Somente 9% das crianças e jovens em situação de acolhimento em 2017 tinham a adoção como futuro possível — valor mais baixo da última década.

Há cada vez menos crianças e jovens a saírem de lares de acolhimento por terem sido adotados e são também menos os que ainda estão à guarda do Estado que tenham a adoção como projeto de vida para o futuro (um projecto de vida baseia-se num plano traçado pelos técnicos das instituições e as crianças e jovens, tendo em vista o seu futuro). Estas são algumas das tendências evidenciadas pelo relatório Casa — “Caracterização Anual da Situação de Acolhimento de Crianças e Jovens relativo a 2017”, divulgado esta segunda-feira pelo Ministério do Trabalho, Solidariedade e Segurança Social.

E, por exemplo, segundo este relatório, das 7533 crianças e jovens que estavam acolhidos pelo Estado em 2017 por terem sido abandonados pela família ou por esta os pôr em risco, apenas 673 (9%) tinham a adoção como projeto de vida futura – o que representa o valor mais baixo dos últimos dez anos.

Uma fonte oficial do Instituto de Segurança Social (ISS) afirmou que esta quebra justifica-se principalmente pelo aumento do número de jovens com idades mais velhas e pela diminuição dos que estão em escalões etários mais baixos. De acordo com o mesmo relatório, as crianças mais novas têm tendência a ser as mais adotadas, tendo um peso de 38,3% no grupo dos zero aos três anos e 32,4% nos que têm quatro a cinco anos. No grupo dos 12 aos 14 anos esta proporção desce para 5,7%. Legalmente, a adoção só é viável até aos 15 anos.

Esta redução deve-se ainda, de acordo com a mesma fonte do ISS, ao “grande foco” que continua a ser privilegiado nas estratégias para o futuro e que passa pela criação de condições para que as crianças e jovens acolhidas possam regressar às suas famílias de origem. A primeira prioridade do Estado é manter a criança com a família biológica. Se os pais não estão capazes de cuidar dela, procura-se uma alternativa no resto da família: avós ou tios que possam fazê-lo, enquanto se ajuda os pais a ter condições para receberem os seus filhos de volta.

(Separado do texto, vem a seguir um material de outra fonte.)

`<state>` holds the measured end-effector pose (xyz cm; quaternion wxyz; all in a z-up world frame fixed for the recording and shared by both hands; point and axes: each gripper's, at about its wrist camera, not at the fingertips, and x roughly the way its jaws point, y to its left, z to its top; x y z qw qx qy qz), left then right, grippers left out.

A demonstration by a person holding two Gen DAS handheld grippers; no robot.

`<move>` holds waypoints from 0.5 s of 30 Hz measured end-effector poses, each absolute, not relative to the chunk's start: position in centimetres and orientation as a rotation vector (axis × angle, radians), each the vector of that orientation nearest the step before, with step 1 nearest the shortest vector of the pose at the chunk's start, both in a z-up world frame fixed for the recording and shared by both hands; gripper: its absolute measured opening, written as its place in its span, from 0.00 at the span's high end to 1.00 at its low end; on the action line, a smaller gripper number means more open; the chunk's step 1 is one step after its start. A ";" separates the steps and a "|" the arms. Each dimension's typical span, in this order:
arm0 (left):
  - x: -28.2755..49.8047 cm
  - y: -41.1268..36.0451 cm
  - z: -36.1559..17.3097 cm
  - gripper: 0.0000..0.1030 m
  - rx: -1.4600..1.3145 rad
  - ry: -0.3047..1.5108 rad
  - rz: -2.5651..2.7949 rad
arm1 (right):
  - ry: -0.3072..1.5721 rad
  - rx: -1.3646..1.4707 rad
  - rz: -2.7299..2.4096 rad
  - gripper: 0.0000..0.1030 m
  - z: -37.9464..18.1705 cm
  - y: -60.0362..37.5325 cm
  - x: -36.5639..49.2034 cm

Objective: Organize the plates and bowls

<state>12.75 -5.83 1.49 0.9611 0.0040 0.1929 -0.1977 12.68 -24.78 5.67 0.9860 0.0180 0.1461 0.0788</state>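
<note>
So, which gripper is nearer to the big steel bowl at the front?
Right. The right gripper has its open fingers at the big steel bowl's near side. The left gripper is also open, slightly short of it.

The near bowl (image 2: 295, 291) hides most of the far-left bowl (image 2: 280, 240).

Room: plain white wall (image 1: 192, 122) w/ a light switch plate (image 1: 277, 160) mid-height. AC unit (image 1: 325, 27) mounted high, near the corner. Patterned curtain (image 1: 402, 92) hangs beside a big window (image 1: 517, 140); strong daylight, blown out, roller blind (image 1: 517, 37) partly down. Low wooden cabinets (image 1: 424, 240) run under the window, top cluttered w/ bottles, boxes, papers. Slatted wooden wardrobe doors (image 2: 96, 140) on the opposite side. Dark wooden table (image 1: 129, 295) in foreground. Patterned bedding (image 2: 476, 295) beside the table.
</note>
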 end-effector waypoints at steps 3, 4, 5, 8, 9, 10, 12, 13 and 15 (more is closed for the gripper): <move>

O facto de o Estado não querer entregar crianças a famílias de acolhimento por falta de meios de fiscalização também se tornou na grande causa desta quebra. A entrega de crianças e jovens retirados dos seus núcleos familiares por se encontrarem em risco a famílias de acolhimento é uma opção minoritária em Portugal e assim deverá continuar nos próximos tempos, devido à falta de meios de fiscalização, avançou o Público esta terça-feira.

Ana Sofia Antunes, secretária de Estado da Inclusão das Pessoas com Deficiência.

“Enquanto não tivermos os meios necessários para garantir a supervisão e fiscalização das famílias de acolhimento não nos sentimos seguros para aumentar o seu número, embora seja essa a nossa vontade”, disse esta segunda-feira Ana Sofia Antunes, secretária de Estado da Inclusão das Pessoas com Deficiência, no decorrer da apresentação do relatório Casa.

De acordo com a mesma, sem fiscalização, o acolhimento familiar pode ser “um susto” já que tudo se passa dentro de portas, sem haver outras testemunhas.

O relatório Casa admite ainda que entre as crianças e jovens que estavam em acolhimento em 2017, 25 voltaram a esta situação por terem ficado de novo em risco no processo de pré-adoção.

O que ficamos a saber também, através do relatório publicado, é que apenas 256 dos 673 candidatos à adoção tinham já em 2017 um decisão sobre o seu caso e que, destes, só sete tinham como garantido uma família para “futura adoção”. Os restantes (417) foram dados apenas como adotáveis mas o desfecho do seu caso continuava em aberto.

Entre os que terminaram o seu período de acolhimento em 2017 a situação é idêntica. Dos 2857 que deixaram de estar à guarda do Estado, apenas 9% o fizeram por terem como destino a adopção, o que constitui uma redução de 22% por comparação a 2016.

Outra fonte oficial do ISS considera que a redução do número de adoções em Portugal é um fenómeno que “irá acentuar-se”, principalmente pelo ao facto de haver menos crianças disponíveis – causada pela queda da natalidade –, e por as condições de vida das famílias terem tendência para melhorar.